Salimos de cinco años que han convulsionado al mundo, una pandemia, una crisis económica que dejó en evidencia la incapacidad de autoabastecernos y la crisis alimentaria latente que deberemos afrontar, una crisis hídrica sin precedentes para Uruguay, desde la falta hasta la contaminación creciente del agua, el aumento del narcotráfico, la corrupción y la guerra interna que se libra cada día en los barrios de la periferia de Montevideo, con números en aumento de víctimas cada vez más jóvenes, entre otras cosas. Por no nombrar la posición que deberemos tomar frente al aumento de las guerras y los despojos a nivel internacional que parecen lejanos pero que nos llevan a un mundo que normaliza los genocidios y destruye la naturaleza. No pueden ser debates encerrados en un programa, propuestas hechas por técnicos competentes pero que solos no podrán afrontar una transición cultural necesaria. Las reflexiones están lejos de estar cerradas; la pregunta de qué hacemos, cada uno, cada día, cómo colaboramos todas y todos desde nuestro lugar y en comunidad es indispensable.

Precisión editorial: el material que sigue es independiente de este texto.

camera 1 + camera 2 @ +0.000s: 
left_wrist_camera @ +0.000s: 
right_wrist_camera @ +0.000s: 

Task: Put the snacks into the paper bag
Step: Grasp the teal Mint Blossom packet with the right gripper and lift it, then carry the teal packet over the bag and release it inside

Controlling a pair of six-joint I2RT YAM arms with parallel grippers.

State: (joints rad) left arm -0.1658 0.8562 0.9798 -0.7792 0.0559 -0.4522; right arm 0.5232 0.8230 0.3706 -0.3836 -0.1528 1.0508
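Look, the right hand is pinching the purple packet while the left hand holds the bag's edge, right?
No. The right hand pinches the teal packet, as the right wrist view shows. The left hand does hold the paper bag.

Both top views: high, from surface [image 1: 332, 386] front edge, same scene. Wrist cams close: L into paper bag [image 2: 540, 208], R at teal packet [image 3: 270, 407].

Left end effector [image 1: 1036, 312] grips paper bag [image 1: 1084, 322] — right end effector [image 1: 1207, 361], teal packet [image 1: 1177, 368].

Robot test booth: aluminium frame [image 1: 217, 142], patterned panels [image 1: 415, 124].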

En este sentido, la forma en como construir la escucha y el diálogo en un mundo cada vez más fragmentado tiene que ser la prioridad. Los programas están plagados de buenas intenciones en la participación, ¿pero estaremos dispuestos a abrir reales espacios deliberativos, con quienes piensan como yo y con mis antagonistas? ¿Cuánto protagonismo se ofrece a los otros en ese diálogo? ¿Cuántas verdades incómodas estamos dispuestos a escuchar? Y una vez escuchadas, ¿estamos dispuestos a reconocerlas y reconocer que no podemos cambiar el mundo sin los otros? ¿O seguiremos en la necedad y comodidad de retirarnos después de las elecciones a la responsabilidad que la democracia representativa nos otorga, pensando aún que sólo el accionar político-técnico podrá cambiar algo?

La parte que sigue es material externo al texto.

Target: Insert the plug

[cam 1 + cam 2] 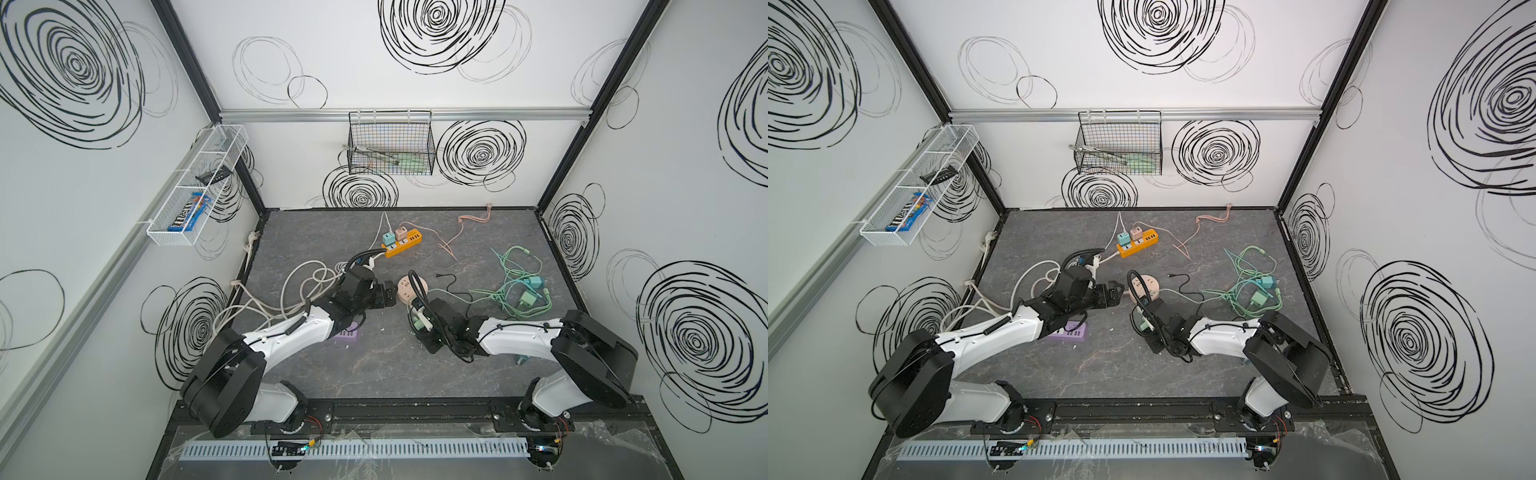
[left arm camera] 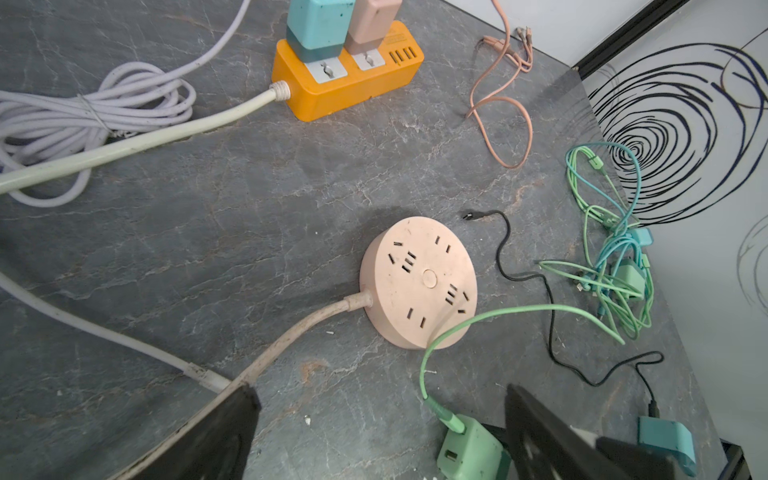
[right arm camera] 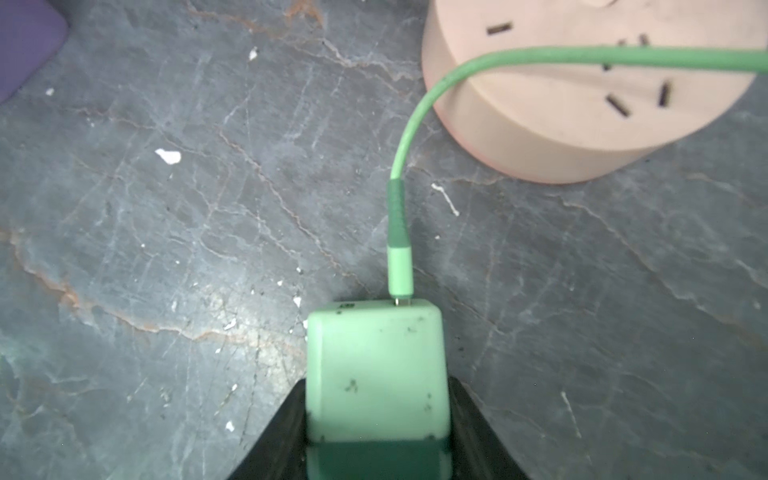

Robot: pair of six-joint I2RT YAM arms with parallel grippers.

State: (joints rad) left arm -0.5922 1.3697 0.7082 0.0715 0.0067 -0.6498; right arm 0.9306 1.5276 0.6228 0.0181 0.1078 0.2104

Esto no se puede hacer sin renunciar al propio poder, sin reconocer que si queda una semilla de transformación en la democracia es en la acción colectiva presente, y que desde allí –poniéndole conocimiento, acordando roles, y apoyando con la infraestructura común que debería ser el Estado– debemos construir ilusiones colectivas radicales que nos muevan eficazmente en un camino común para realizarlas.

Adriana Goñi es directora del Departamento de Resiliencia y Sostenibilidad Urbana del Instituto de Estudios Territoriales y Urbanos de la Facultad de Arquitectura, Diseño y Urbanismo, Udelar.